● **TASK**:
Scan the data below and copy each line where "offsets" occurs.

● **SUPPLIED MATERIAL**:

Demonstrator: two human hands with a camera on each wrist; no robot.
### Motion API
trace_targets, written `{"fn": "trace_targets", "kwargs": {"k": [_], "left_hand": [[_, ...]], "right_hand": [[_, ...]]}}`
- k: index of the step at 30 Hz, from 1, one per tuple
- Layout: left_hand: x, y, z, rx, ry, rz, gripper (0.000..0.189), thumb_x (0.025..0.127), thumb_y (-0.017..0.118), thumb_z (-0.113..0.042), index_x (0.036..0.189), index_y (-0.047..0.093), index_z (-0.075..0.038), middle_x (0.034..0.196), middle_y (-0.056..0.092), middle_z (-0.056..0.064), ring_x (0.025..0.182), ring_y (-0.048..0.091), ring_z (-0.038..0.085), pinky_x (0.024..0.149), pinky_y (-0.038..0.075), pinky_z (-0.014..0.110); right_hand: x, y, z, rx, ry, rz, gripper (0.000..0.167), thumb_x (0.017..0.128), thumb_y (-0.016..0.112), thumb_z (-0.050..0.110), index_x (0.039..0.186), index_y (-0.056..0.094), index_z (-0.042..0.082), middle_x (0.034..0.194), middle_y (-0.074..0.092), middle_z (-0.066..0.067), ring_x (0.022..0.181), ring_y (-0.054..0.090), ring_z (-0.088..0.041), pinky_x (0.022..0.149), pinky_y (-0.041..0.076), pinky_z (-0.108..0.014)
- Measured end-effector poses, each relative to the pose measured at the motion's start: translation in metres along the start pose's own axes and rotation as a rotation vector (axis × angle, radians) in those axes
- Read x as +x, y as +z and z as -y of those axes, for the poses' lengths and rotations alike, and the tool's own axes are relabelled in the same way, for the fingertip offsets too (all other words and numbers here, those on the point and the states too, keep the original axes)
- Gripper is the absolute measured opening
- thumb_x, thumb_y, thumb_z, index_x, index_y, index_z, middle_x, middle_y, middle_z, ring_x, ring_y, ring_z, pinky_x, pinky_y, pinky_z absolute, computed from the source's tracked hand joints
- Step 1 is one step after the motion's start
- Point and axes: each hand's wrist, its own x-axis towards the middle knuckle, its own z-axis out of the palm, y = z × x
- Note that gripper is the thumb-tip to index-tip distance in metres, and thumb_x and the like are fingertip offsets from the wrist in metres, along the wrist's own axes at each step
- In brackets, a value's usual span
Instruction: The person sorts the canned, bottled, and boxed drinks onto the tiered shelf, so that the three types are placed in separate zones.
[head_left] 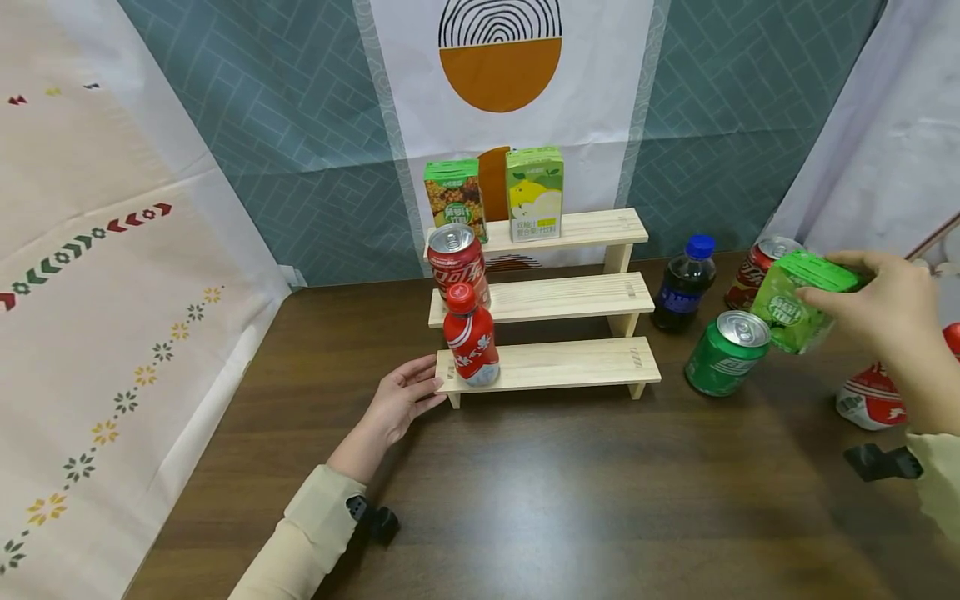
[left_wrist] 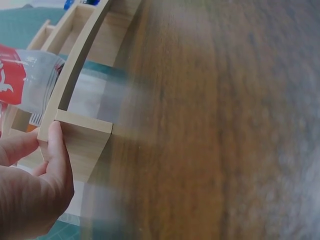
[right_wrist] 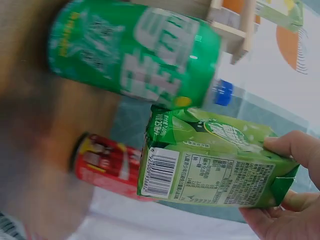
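My right hand grips a green juice box by its top end, thumb on one side and fingers on the other. The box is tilted, just behind and right of a green soda can; a red cola can is partly hidden behind it. My left hand pinches the left end of the lowest step of a three-tier wooden shelf, with a fingertip against the leg joint. Close to that hand, a red-capped bottle with a red label stands on the lowest step.
Another red cola can stands on the middle step. Up top are a brown-and-green juice box and a pale green pear-coloured carton. Right of the shelf stands a blue-capped dark cola bottle. A red bottle sits behind my right forearm.
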Motion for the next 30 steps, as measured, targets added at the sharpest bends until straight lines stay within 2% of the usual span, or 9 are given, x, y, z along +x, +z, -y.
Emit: {"fn": "trace_targets", "kwargs": {"k": [3,6,9,11,13,16,21,24,30], "left_hand": [[-0.001,0.000,0.000,-0.004,0.003,0.003,0.051,0.094,0.052,0.004,0.143,0.038,-0.002,0.136,0.043,0.020,0.092,0.062,0.011,0.079,0.057,0.026],[-0.001,0.000,0.000,-0.006,0.006,0.010,0.052,0.094,0.052,0.005,0.143,0.038,-0.001,0.137,0.043,0.020,0.093,0.062,0.011,0.080,0.057,0.026],[0.000,0.000,0.001,-0.006,0.005,0.016,0.052,0.094,0.052,0.005,0.143,0.038,-0.001,0.138,0.042,0.021,0.094,0.062,0.012,0.080,0.056,0.026],[0.000,0.000,0.001,-0.007,0.003,0.017,0.052,0.094,0.052,0.005,0.143,0.038,-0.002,0.139,0.042,0.020,0.094,0.062,0.012,0.080,0.056,0.026],[0.000,-0.001,0.000,-0.005,0.004,0.018,0.052,0.094,0.052,0.005,0.143,0.038,-0.002,0.140,0.041,0.020,0.095,0.061,0.012,0.080,0.056,0.026],[0.000,0.000,-0.001,-0.003,0.007,0.018,0.052,0.093,0.052,0.005,0.143,0.038,-0.002,0.140,0.041,0.020,0.095,0.061,0.012,0.080,0.056,0.026],[-0.001,0.000,-0.001,-0.003,0.009,0.019,0.052,0.093,0.052,0.005,0.143,0.038,-0.002,0.140,0.041,0.021,0.095,0.061,0.012,0.080,0.056,0.026],[-0.001,-0.001,0.000,-0.003,0.008,0.019,0.052,0.093,0.052,0.005,0.143,0.038,-0.002,0.140,0.041,0.021,0.094,0.061,0.012,0.080,0.056,0.026],[0.000,-0.002,0.000,-0.007,0.013,0.024,0.052,0.094,0.052,0.005,0.143,0.038,-0.001,0.141,0.041,0.021,0.095,0.062,0.012,0.080,0.056,0.026]], "right_hand": [[0.004,-0.006,0.006,0.006,-0.019,-0.022,0.060,0.088,0.065,0.027,0.131,0.048,-0.011,0.119,0.051,-0.035,0.079,0.048,-0.005,0.045,0.029,-0.006],[0.008,-0.012,0.013,0.015,-0.037,-0.040,0.061,0.087,0.066,0.028,0.132,0.048,-0.009,0.109,0.055,-0.028,0.061,0.030,0.016,0.046,0.031,-0.006],[0.011,-0.019,0.020,0.055,-0.075,-0.048,0.060,0.087,0.067,0.026,0.132,0.049,-0.008,0.085,0.059,0.008,0.057,0.032,0.017,0.047,0.032,-0.007],[0.015,-0.023,0.024,0.104,-0.108,-0.043,0.057,0.086,0.068,0.025,0.132,0.051,-0.004,0.071,0.046,0.029,0.055,0.036,0.015,0.046,0.034,-0.009],[0.019,-0.026,0.029,0.153,-0.138,-0.031,0.054,0.085,0.069,0.023,0.131,0.053,0.000,0.065,0.037,0.040,0.055,0.039,0.014,0.045,0.035,-0.011],[0.027,-0.029,0.037,0.229,-0.175,-0.011,0.045,0.084,0.071,0.019,0.125,0.055,0.009,0.066,0.043,0.039,0.057,0.044,0.013,0.047,0.037,-0.009],[0.038,-0.033,0.051,0.276,-0.189,0.031,0.048,0.083,0.074,0.021,0.127,0.056,0.016,0.070,0.050,0.035,0.063,0.049,0.012,0.054,0.037,-0.005],[0.046,-0.034,0.060,0.309,-0.186,0.073,0.054,0.083,0.074,0.024,0.133,0.054,0.015,0.072,0.054,0.034,0.065,0.051,0.011,0.055,0.038,-0.006],[0.061,-0.031,0.074,0.480,-0.206,0.146,0.043,0.084,0.073,0.019,0.124,0.060,0.026,0.080,0.061,0.026,0.073,0.052,0.003,0.060,0.040,-0.005]]}}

● **THE ANSWER**:
- Read x as +x, y as +z and z as -y of those axes, for the poses' lengths and rotations alike, and the tool's own axes are relabelled in the same way, for the fingertip offsets too (all other words and numbers here, those on the point and the states too, keep the original axes)
- Note that gripper is the thumb-tip to index-tip distance in metres, and thumb_x and the like are fingertip offsets from the wrist in metres, along the wrist's own axes at each step

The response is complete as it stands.